What you are asked to do: Copy each line that includes the string "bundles" from the material into your answer.

Extracted records:
::::::

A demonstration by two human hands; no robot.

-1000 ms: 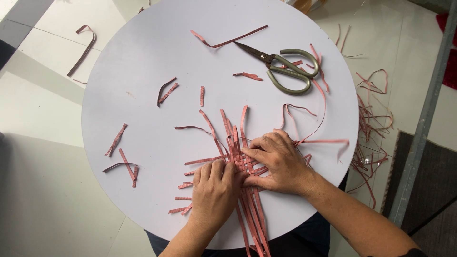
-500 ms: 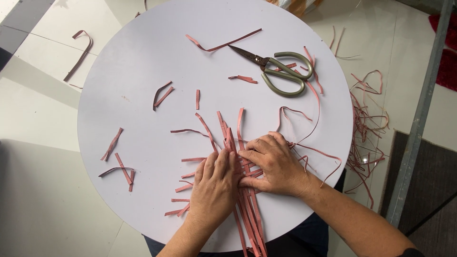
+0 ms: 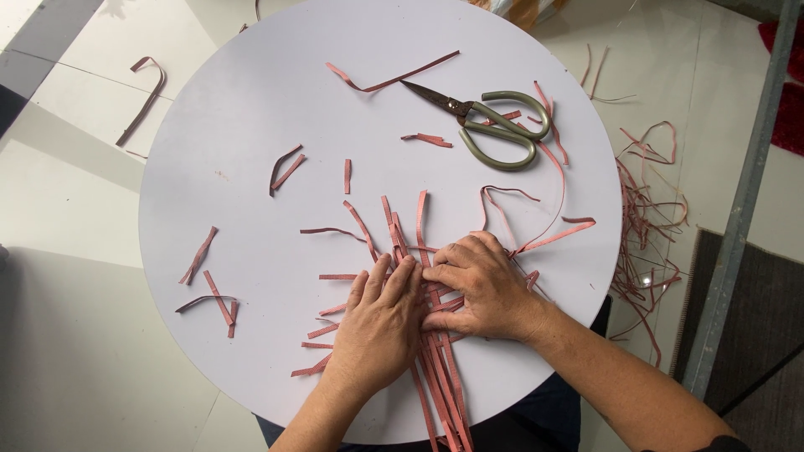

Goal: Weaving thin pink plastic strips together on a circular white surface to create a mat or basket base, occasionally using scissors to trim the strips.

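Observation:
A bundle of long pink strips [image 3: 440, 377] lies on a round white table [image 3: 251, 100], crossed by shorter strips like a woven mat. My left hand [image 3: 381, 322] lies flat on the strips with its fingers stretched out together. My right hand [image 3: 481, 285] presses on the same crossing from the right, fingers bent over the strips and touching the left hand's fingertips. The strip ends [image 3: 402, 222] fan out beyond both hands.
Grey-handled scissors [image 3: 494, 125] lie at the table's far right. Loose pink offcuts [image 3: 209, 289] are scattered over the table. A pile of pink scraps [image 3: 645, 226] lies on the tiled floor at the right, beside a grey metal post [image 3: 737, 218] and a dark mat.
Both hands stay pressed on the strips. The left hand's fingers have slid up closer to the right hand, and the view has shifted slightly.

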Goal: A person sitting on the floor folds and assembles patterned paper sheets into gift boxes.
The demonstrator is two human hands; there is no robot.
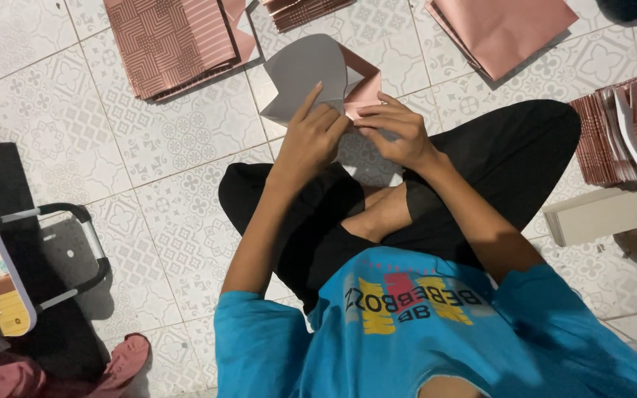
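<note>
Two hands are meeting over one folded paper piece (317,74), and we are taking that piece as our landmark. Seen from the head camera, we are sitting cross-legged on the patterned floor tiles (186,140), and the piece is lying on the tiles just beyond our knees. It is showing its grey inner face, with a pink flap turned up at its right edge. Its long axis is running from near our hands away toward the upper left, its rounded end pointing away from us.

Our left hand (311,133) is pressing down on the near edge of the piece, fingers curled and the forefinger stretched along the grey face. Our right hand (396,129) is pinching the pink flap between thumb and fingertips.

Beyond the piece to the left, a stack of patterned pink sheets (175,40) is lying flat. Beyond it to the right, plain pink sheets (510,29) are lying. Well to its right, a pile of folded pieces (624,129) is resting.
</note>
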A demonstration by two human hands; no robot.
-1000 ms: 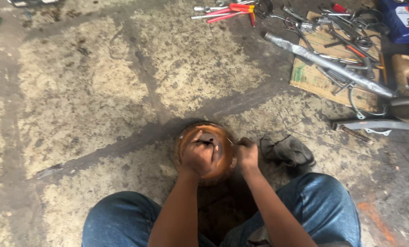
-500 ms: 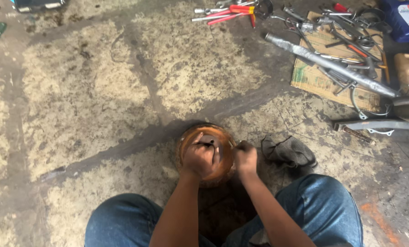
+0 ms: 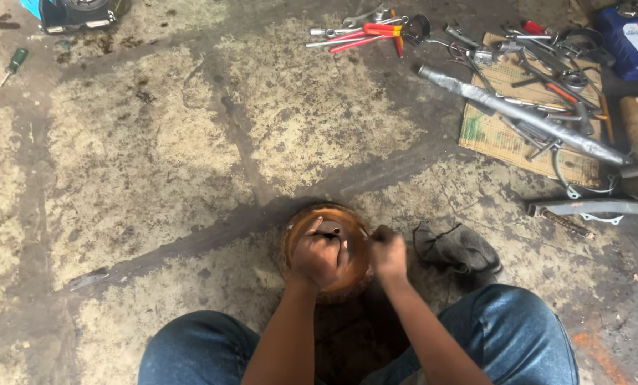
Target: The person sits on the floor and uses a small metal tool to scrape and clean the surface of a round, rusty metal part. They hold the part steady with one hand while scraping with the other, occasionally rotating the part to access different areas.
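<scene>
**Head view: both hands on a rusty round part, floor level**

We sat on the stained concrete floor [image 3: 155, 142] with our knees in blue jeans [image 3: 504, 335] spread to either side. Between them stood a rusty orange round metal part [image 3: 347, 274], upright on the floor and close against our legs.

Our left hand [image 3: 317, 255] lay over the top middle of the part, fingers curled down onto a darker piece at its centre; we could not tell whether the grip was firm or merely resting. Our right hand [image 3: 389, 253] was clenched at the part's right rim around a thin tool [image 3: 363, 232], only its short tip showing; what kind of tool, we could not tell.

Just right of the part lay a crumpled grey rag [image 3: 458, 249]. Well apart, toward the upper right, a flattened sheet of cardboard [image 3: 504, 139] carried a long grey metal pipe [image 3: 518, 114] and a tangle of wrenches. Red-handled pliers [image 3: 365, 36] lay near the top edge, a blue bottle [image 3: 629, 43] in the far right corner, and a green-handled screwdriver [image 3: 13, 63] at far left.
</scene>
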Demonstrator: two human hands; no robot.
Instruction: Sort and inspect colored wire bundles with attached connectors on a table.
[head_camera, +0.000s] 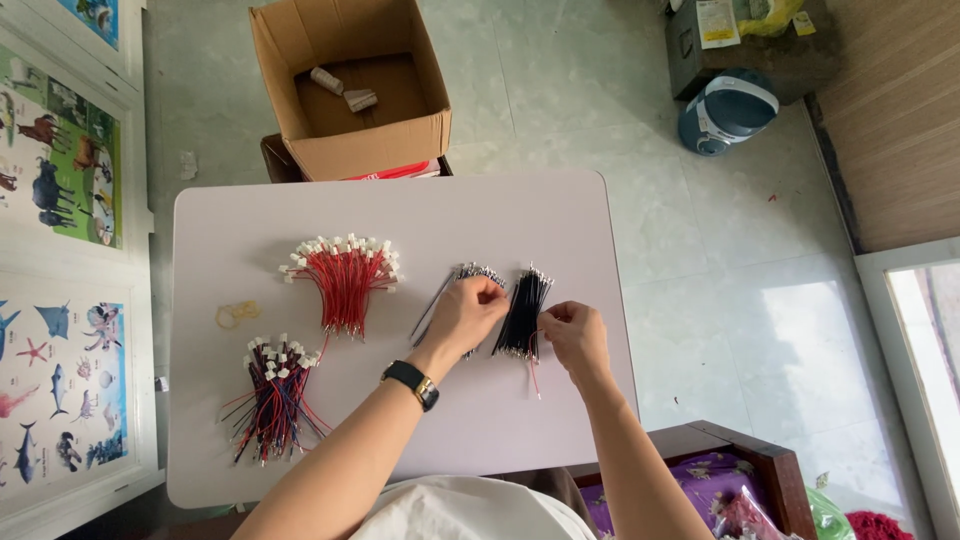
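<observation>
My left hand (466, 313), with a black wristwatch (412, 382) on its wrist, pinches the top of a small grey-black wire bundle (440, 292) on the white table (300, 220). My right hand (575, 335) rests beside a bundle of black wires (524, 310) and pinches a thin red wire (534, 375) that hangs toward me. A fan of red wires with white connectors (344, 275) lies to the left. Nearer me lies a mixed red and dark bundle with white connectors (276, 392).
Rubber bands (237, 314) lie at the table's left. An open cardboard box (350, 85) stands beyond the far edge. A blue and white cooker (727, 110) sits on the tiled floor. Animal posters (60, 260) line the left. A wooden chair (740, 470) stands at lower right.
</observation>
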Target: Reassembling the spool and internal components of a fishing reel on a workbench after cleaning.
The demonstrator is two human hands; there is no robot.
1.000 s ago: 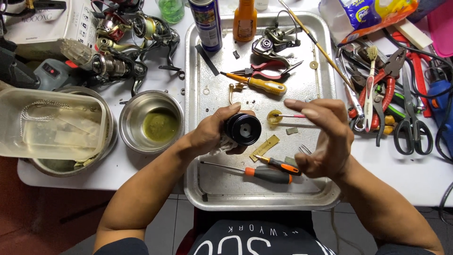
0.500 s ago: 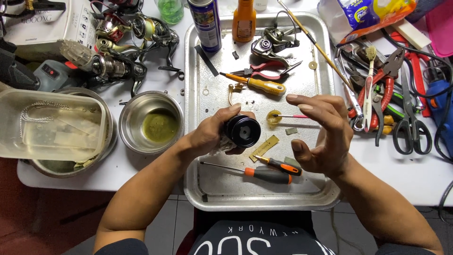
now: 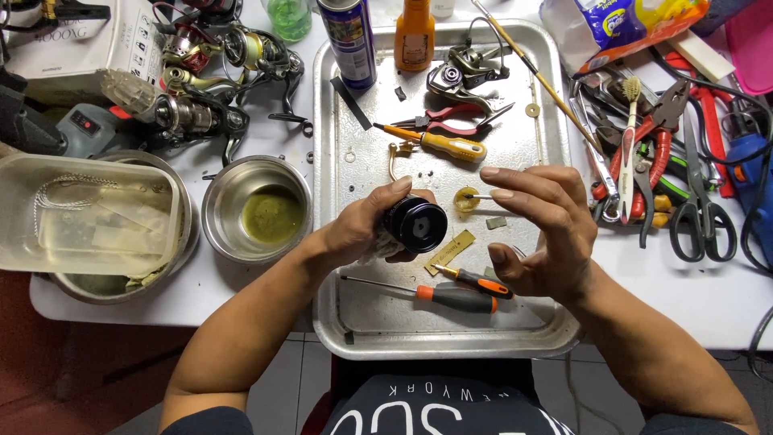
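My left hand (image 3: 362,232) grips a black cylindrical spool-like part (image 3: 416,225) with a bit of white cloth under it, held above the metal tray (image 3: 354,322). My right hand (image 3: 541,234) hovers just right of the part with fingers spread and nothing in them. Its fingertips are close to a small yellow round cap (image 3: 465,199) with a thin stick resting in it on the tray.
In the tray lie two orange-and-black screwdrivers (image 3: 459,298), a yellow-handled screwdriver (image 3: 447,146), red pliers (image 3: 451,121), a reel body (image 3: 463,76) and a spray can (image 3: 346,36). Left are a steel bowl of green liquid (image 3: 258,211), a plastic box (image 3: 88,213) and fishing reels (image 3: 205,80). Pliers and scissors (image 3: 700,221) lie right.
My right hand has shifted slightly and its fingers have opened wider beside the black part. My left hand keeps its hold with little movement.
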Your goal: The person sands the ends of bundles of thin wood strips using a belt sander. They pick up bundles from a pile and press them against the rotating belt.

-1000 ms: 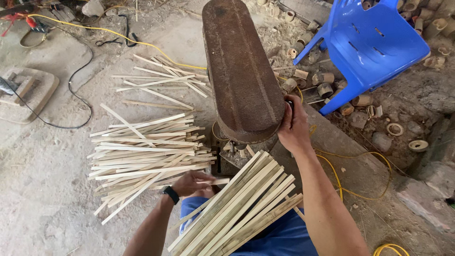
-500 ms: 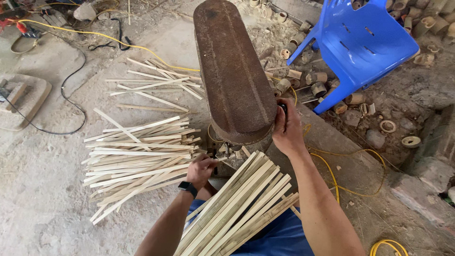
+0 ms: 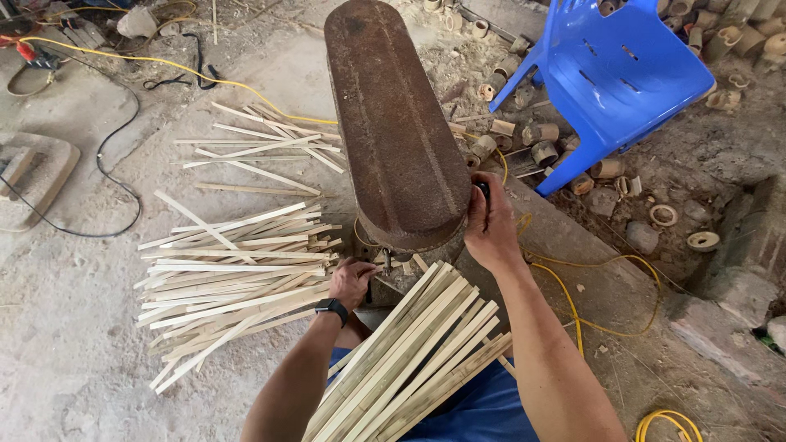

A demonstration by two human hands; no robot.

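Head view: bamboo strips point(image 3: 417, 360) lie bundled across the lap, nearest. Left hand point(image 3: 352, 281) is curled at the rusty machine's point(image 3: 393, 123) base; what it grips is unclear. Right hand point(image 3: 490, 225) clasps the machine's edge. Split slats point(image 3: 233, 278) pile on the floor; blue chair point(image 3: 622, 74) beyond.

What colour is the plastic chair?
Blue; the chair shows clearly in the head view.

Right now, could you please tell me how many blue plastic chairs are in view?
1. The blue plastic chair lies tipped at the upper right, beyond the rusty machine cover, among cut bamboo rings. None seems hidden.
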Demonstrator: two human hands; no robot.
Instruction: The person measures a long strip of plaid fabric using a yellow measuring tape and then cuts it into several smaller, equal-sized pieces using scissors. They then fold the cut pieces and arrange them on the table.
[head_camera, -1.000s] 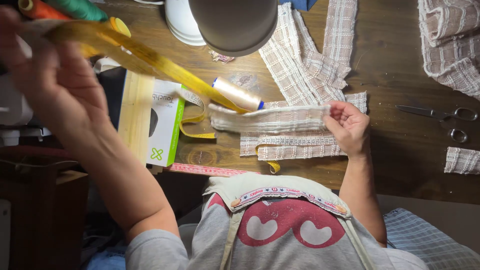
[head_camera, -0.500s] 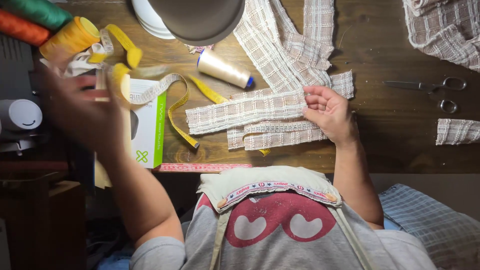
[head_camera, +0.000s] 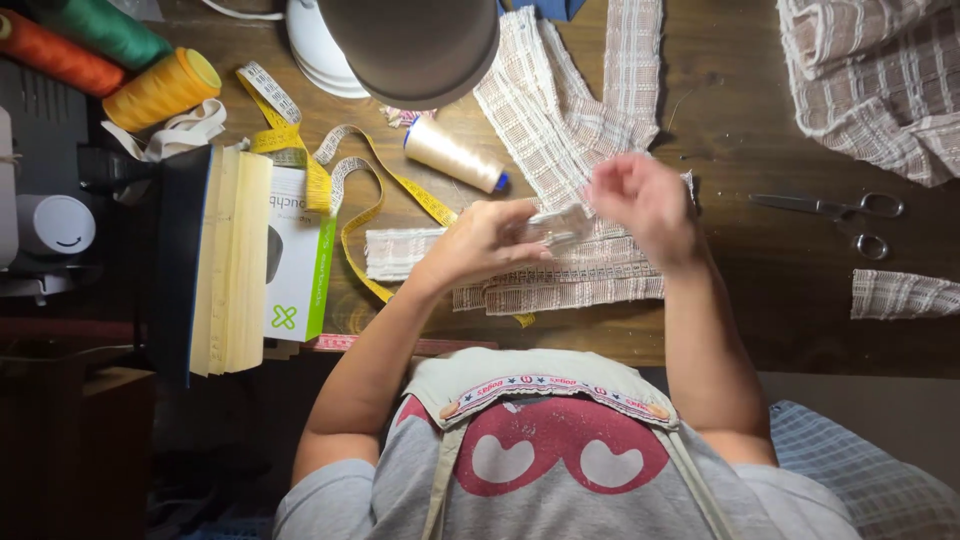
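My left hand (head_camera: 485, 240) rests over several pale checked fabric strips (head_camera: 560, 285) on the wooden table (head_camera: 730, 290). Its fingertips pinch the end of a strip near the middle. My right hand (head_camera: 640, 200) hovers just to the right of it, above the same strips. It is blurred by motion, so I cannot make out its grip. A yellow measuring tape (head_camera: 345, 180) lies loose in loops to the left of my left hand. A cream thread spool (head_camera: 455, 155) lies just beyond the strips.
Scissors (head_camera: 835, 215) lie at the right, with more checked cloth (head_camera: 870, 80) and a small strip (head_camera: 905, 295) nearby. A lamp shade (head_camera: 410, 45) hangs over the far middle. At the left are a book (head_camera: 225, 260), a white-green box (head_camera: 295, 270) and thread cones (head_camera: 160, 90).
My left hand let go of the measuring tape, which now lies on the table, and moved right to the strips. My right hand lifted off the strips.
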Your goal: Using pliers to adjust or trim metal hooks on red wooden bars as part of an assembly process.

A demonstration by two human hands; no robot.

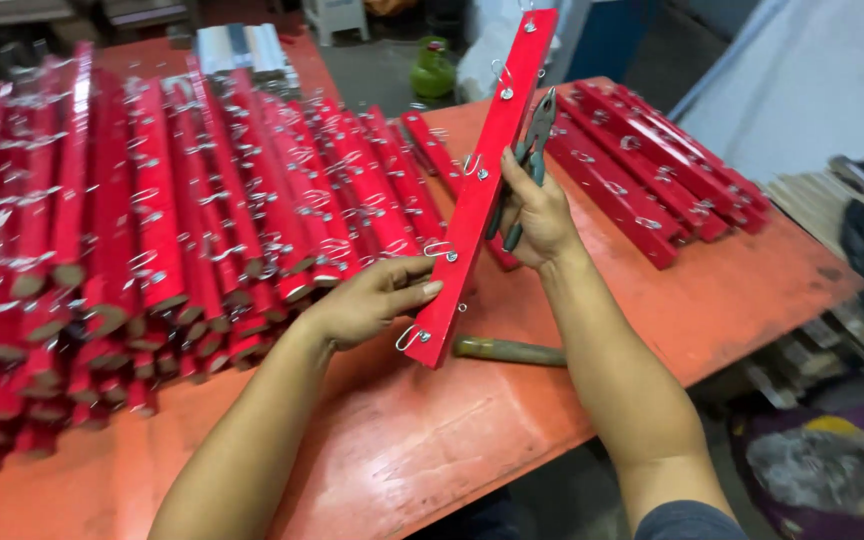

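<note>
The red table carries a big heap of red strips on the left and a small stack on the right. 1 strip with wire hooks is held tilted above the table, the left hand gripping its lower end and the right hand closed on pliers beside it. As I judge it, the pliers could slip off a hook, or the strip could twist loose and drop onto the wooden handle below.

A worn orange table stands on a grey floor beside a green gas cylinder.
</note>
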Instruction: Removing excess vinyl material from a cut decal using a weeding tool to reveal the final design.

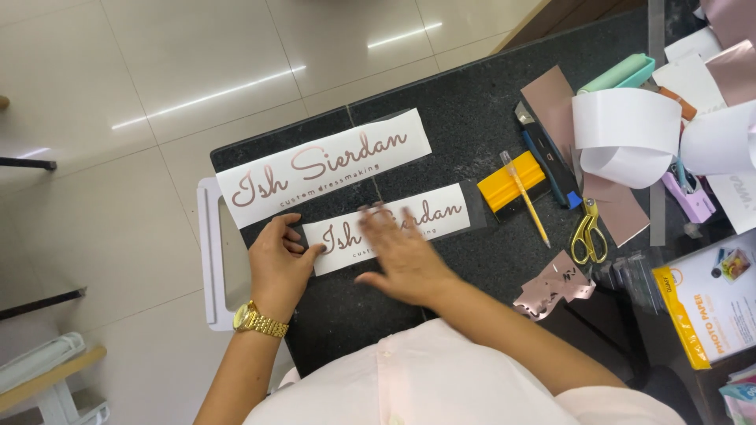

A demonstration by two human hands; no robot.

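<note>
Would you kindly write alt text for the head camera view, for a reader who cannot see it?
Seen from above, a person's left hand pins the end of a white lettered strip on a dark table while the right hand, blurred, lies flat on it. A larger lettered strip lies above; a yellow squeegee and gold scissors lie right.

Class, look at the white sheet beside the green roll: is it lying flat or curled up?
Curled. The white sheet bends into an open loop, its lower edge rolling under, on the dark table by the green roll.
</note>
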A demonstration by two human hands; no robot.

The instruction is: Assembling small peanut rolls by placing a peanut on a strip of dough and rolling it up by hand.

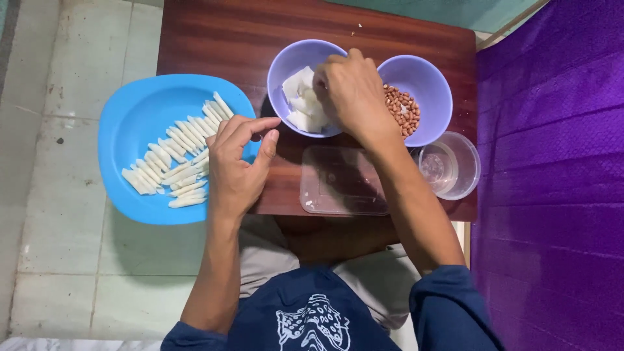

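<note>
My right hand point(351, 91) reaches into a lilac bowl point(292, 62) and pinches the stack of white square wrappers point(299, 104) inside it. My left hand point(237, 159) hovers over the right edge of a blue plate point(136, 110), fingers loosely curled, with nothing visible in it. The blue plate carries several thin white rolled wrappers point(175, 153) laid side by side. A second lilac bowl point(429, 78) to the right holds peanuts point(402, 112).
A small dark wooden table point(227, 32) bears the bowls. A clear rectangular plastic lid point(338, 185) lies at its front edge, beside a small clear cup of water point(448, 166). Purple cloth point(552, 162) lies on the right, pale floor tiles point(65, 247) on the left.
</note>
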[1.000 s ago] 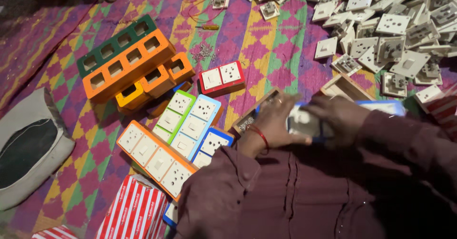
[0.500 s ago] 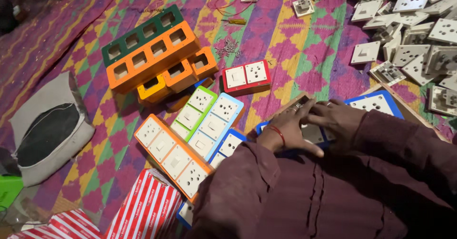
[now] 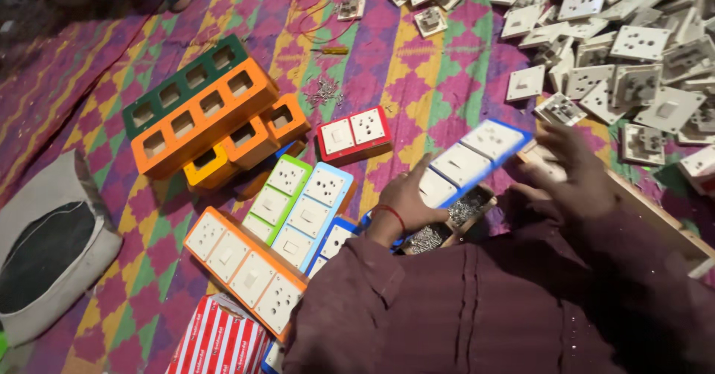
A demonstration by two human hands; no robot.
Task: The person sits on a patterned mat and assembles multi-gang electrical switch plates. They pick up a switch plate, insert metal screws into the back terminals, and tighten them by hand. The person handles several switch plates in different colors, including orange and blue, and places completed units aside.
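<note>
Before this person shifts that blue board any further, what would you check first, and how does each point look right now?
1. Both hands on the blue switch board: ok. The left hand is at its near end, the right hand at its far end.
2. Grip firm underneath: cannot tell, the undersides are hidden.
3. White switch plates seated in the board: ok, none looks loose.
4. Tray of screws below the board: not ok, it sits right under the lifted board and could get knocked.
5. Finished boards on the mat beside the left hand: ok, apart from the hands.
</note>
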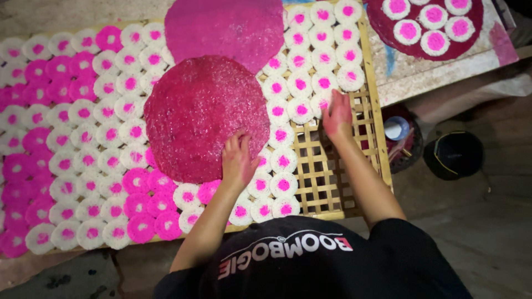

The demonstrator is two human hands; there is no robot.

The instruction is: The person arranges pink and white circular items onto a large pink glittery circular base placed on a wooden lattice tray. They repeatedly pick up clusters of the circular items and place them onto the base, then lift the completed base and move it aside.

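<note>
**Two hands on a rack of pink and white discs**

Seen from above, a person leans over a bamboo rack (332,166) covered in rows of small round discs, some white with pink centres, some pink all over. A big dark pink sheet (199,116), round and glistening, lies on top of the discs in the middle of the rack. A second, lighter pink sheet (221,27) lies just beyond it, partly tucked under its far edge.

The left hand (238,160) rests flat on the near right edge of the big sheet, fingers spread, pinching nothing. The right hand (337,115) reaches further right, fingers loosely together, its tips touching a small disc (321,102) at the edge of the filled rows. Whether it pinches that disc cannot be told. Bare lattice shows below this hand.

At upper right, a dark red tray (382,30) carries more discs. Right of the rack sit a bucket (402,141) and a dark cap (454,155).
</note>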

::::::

Solution to this exercise:
Instruction: Sort and inspect colored wire bundles with attached connectors on a table.
Your goal: The person sands the ends of bundles of thin wood strips using a belt sander. They pick up bundles from a pile and press them against the rotating belt.

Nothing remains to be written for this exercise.